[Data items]
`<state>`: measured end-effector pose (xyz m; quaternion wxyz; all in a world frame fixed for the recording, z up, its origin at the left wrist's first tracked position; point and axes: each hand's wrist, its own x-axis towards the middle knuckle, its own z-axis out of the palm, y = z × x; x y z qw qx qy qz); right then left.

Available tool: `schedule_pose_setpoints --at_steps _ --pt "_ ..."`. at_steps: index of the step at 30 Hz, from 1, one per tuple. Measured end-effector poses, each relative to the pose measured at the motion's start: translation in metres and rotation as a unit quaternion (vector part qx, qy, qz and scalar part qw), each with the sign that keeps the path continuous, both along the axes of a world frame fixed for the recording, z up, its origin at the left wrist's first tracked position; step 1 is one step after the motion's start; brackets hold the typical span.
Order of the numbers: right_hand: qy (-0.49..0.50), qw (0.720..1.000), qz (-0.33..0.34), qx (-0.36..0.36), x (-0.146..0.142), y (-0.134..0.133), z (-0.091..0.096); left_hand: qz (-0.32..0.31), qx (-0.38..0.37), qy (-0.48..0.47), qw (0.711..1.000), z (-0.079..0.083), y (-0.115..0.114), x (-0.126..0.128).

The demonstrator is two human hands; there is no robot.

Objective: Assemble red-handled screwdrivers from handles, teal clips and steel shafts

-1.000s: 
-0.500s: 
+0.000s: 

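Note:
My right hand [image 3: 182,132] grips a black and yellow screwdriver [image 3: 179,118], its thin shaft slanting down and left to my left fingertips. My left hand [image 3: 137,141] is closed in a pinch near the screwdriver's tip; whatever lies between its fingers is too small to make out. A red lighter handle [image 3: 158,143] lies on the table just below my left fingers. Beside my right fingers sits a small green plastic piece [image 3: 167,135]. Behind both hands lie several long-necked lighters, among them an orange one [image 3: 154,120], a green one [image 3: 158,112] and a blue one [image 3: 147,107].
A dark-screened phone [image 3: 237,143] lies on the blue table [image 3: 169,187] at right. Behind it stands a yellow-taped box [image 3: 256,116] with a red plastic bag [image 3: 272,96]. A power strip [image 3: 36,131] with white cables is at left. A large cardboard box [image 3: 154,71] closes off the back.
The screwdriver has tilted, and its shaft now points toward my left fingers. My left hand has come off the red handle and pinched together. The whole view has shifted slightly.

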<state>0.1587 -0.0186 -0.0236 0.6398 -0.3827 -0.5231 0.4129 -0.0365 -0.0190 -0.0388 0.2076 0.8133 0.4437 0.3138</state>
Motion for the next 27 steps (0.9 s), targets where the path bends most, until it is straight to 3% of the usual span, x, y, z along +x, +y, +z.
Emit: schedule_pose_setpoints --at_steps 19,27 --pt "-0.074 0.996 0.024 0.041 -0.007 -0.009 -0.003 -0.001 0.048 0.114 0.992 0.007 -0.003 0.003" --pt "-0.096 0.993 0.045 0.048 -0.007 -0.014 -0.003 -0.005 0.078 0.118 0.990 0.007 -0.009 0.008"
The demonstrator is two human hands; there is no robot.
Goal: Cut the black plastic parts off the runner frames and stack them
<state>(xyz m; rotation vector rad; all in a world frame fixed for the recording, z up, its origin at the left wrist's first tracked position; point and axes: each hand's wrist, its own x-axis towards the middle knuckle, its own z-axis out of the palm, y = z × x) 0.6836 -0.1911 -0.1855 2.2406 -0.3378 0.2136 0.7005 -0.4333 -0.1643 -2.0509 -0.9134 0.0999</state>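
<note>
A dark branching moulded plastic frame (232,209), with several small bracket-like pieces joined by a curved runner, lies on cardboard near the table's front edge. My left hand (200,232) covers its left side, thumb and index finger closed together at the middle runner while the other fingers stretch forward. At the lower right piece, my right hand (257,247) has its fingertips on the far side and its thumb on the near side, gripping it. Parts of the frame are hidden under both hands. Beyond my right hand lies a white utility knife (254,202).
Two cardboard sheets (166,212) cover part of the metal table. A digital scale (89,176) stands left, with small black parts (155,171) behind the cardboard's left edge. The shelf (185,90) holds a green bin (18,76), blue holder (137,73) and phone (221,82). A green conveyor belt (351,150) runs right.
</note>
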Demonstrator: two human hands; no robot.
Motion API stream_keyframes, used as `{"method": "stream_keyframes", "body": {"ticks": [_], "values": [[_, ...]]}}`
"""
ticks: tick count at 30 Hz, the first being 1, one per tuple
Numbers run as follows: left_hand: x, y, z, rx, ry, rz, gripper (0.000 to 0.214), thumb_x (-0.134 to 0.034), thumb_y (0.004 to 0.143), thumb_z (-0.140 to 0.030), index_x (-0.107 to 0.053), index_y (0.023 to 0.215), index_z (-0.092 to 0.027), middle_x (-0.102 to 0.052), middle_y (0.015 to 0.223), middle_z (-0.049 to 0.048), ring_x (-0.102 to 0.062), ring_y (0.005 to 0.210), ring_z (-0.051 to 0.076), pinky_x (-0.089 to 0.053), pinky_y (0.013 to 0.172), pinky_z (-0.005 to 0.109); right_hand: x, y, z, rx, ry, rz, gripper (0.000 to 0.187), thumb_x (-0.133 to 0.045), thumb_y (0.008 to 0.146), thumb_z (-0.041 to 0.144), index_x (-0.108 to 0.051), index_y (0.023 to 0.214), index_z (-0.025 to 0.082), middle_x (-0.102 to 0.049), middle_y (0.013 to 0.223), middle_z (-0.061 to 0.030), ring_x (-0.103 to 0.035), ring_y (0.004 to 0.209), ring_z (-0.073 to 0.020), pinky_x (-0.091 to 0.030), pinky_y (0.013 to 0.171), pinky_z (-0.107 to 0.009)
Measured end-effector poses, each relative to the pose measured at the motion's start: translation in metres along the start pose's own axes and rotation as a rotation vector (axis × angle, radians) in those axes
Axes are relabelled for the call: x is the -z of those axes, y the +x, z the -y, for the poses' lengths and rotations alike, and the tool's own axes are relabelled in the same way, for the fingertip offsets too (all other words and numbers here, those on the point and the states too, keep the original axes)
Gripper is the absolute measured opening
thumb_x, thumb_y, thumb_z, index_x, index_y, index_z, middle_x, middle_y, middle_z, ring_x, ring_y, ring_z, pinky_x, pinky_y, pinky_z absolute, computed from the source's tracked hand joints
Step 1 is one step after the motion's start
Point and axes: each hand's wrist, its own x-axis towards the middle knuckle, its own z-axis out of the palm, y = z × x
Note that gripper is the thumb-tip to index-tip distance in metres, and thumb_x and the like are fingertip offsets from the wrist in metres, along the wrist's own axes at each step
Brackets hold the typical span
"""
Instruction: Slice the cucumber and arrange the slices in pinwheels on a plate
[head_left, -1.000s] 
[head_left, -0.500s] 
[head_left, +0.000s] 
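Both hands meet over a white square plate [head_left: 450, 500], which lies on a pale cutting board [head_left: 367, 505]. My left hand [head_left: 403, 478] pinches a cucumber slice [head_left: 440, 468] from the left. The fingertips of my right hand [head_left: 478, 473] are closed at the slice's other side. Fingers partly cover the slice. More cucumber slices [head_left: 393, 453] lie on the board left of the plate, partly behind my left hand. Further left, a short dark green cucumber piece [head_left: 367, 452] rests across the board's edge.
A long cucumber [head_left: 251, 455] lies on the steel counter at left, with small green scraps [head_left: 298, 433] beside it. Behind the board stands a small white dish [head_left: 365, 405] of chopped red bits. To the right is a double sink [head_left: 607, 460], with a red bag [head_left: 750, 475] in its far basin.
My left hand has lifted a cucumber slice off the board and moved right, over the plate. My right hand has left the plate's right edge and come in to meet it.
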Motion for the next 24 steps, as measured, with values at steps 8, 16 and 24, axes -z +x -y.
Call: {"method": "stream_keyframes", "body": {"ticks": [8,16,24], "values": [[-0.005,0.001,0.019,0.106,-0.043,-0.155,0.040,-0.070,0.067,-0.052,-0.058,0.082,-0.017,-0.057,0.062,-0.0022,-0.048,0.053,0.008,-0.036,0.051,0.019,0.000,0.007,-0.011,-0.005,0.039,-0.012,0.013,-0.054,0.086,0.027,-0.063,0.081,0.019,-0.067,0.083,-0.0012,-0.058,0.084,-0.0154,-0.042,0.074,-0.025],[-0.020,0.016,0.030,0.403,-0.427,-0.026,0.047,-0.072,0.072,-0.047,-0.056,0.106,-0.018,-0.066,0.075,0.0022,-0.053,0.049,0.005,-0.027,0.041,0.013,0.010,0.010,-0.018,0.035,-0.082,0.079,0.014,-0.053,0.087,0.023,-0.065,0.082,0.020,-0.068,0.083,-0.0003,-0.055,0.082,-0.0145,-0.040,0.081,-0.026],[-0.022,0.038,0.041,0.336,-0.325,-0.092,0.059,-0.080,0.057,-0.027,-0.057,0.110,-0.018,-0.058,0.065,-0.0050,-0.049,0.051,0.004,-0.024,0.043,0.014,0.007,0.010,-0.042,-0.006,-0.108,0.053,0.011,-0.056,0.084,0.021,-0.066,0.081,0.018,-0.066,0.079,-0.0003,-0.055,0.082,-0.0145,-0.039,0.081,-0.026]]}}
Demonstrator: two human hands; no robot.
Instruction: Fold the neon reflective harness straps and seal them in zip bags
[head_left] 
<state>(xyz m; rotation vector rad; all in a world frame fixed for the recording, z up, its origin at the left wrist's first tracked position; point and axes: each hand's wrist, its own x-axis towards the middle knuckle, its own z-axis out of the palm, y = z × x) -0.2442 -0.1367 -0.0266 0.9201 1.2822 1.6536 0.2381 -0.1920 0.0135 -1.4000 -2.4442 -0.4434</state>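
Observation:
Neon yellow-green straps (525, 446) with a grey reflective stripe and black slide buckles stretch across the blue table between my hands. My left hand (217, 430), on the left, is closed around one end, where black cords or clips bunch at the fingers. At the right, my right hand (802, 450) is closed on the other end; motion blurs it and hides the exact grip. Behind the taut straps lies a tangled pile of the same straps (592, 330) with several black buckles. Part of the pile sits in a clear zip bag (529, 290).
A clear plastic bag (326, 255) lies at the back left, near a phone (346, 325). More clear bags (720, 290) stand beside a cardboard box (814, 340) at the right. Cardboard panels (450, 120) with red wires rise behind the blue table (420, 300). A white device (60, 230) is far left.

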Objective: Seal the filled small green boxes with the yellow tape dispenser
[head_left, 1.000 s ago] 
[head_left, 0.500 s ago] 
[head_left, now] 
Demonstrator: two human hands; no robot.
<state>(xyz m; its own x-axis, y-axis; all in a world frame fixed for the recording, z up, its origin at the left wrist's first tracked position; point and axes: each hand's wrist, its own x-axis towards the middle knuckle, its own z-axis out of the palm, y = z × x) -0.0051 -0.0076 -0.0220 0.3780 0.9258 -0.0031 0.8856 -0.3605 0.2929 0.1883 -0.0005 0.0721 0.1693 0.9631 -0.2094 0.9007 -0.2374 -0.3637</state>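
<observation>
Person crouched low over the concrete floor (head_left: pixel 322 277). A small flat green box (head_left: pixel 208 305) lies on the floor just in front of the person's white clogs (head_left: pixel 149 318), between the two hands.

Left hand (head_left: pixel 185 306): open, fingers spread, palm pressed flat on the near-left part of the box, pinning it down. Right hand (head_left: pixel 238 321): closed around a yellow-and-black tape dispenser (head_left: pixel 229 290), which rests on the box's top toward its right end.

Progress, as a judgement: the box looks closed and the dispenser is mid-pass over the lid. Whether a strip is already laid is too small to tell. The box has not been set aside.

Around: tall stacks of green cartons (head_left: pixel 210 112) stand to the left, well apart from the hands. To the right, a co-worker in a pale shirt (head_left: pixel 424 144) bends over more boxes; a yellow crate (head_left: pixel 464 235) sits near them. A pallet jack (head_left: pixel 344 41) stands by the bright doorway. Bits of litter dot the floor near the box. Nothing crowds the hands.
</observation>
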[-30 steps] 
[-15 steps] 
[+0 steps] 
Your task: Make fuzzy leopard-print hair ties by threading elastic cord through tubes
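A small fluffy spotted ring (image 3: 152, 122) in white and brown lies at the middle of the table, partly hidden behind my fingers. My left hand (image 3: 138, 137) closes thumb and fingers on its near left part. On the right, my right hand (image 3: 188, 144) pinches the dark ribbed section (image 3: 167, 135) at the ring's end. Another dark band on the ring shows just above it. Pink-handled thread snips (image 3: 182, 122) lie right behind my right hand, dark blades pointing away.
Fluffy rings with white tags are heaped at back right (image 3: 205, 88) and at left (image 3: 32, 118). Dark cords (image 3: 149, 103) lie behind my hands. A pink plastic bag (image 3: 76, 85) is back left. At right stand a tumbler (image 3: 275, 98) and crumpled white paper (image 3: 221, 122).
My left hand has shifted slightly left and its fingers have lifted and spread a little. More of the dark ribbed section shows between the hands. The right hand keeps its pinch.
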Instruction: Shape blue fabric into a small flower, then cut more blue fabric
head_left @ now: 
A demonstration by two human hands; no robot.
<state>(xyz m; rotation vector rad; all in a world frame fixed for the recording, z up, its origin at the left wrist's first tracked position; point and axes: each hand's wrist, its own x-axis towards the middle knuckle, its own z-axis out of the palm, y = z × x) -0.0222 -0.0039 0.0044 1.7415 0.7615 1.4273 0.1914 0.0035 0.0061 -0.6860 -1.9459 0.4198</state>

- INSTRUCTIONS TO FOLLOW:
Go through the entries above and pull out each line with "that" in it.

- COMPLETED TASK:
Available tool: `schedule_pose_setpoints --at_steps _ --pt "_ ..."`. at_steps: index of the step at 30 Hz, from 1, one per tuple. Measured end-effector poses, each relative to the pose measured at the motion's start: translation in metres and rotation as a unit quaternion (vector part qx, qy, qz and scalar part qw), each with the sign that keeps the path continuous, both along the axes of a world frame fixed for the recording, z up, its origin at the left wrist's first tracked position; step 1 is one step after the motion's start; brackets hold the typical span.
Note that gripper is the thumb-tip to index-tip distance in metres, and thumb_x and the like are fingertip offsets from the wrist in metres, along the wrist's own axes at each step

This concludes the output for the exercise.